К одной из страниц путевого дневника, который 26-летний искусствовед Альфред Барр (1902–1981), будущий основатель и первый директор нью-йоркского Музея современного искусства (MoMA), вел во время поездки в СССР, приклеен клоп. Это не просто клоп, а московский клоп, из гостиницы «Бристоль», где Барр остановился вместе со своим приятелем из Гарварда Джери Эбботтом (1897–1982) зимой 1927–1928 годов. До недавнего времени Эбботт изучал физику, но теперь заинтересовался искусством; когда в 1929-м откроется MoMA, он станет заместителем директора. Здесь, в Москве, он тоже ведет дневник. Записи Барра опубликуют в 1978 году в журнале October, записи Эбботта — там же, но на 35 лет позже. Теперь оба дневника выпущены на русском языке издательством «Ад Маргинем Пресс».
Напрашивается их сравнение со знаменитым «Московским дневником» Вальтера Беньямина, посещавшего столицу СССР годом ранее. Его записи, охарактеризованные Гершомом Шолемом, другом философа, как «история неудачного домогательства» к актрисе Асе Лацис, столь же интимны, сколь и поэтичны. Заметки Барра и Эбботта совсем не такие: если они и рождены из чувства, то, скорее, из чувства долга («Писал этот дурацкий дневник весь вечер», — зафиксировал свое раздражение Барр). Эбботт моментами был особенно скрупулезен: он не только перечислил все работы импрессионистов и постимпрессионистов из национализированных собраний Сергея Щукина и Ивана Морозова, но и зарисовал декорации нескольких спектаклей.
Читая эти дневники, ожидаешь найти ответ на вопрос: подглядели ли герои во время поездки что-то такое, что пригодилось им потом при организации MoMA? Ведь в Москве с 1919 года работал Музей живописной культуры, где не просто показывали авангард, но экспериментировали с развеской и экспликациями (по иронии судьбы МЖК упразднили в год основания MoMA). Но ни один, ни второй не оставили подробных описаний визита в МЖК. Барр лишь отметил, что именно здесь они «обнаружили коллекцию великолепнейшей русской живописи XX века, куда лучше, чем в Третьяковке».

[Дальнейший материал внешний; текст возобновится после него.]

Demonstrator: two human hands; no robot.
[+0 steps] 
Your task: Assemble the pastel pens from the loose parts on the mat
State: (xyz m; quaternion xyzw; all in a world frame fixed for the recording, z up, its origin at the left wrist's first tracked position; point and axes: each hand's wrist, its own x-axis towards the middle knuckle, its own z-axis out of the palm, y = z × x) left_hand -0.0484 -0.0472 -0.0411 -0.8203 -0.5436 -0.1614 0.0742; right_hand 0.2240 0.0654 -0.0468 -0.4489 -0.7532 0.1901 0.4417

Вообще, интересы Барра и Эбботта выходили далеко за пределы авангарда. Много времени они посвятили изучению икон, которые в годы нэпа были еще вполне доступны, и даже приобрели несколько штук (наряду с двумя картинами «шестнадцатилетнего крестьянского парнишки», ворохом детских книг и самодельных игрушек). Незнание русского языка не помешало им погрузиться в мир театра — смотрели и Мейерхольда, и синеблузников, и постановки Вахтангова. «В Москве, двухмиллионном городе, двадцать пять репертуарных театров. Нью-Йорк с трудом поддерживает один», — поражается Барр. «Когда вернусь домой, как бы не потерять интерес к театру после превосходной игры русских (ведь так и будешь сравнивать)», — беспокоится Эбботт.
Частью культурной программы было и кино, в котором, по мнению Барра, «революция породила великое искусство, пусть даже зараженное пропагандой». Он одобрительно замечает, что в «Броненосце „Потемкин“» Сергея Эйзенштейна «никто не занимается любовью». А вот комедия Льва Кулешова «Необычайные приключения мистера Веста в стране большевиков» (на героя которой Барр даже походил внешне) положительного отзыва не удостоилась.
Удручающее впечатление на гостей из Нового Света произвела московская архитектура, включая конструктивистскую. Не секрет, что задумки передовых архитекторов не могли быть реализованы на должном уровне, в чем американцы убедились в гостях у лидера «Левого фронта искусств» Сергея Третьякова, который жил в доме Госстраха, построенном по проекту Моисея Гинзбурга. «Водопровод и канализация никуда не годятся. Прошел всего год, а стены потрескались, швы разошлись, и в целом здание имеет весьма неприглядный вид», — записал Эбботт. Помимо Третьякова, приятели навестили Александра Родченко, Давида Штеренберга, Сергея Эйзенштейна, познакомились с Анатолием Луначарским, Всеволодом Мейерхольдом и другими.
Вскоре авангард «остановят на бегу», а некоторые из их московских знакомых станут жертвами политических репрессий. Но это впереди, а пока Барр запишет в дневнике: «Очевидно, что художественный талант нигде больше так не пестуется, как в Москве. Лучше я буду здесь, чем в любом другом месте на земле».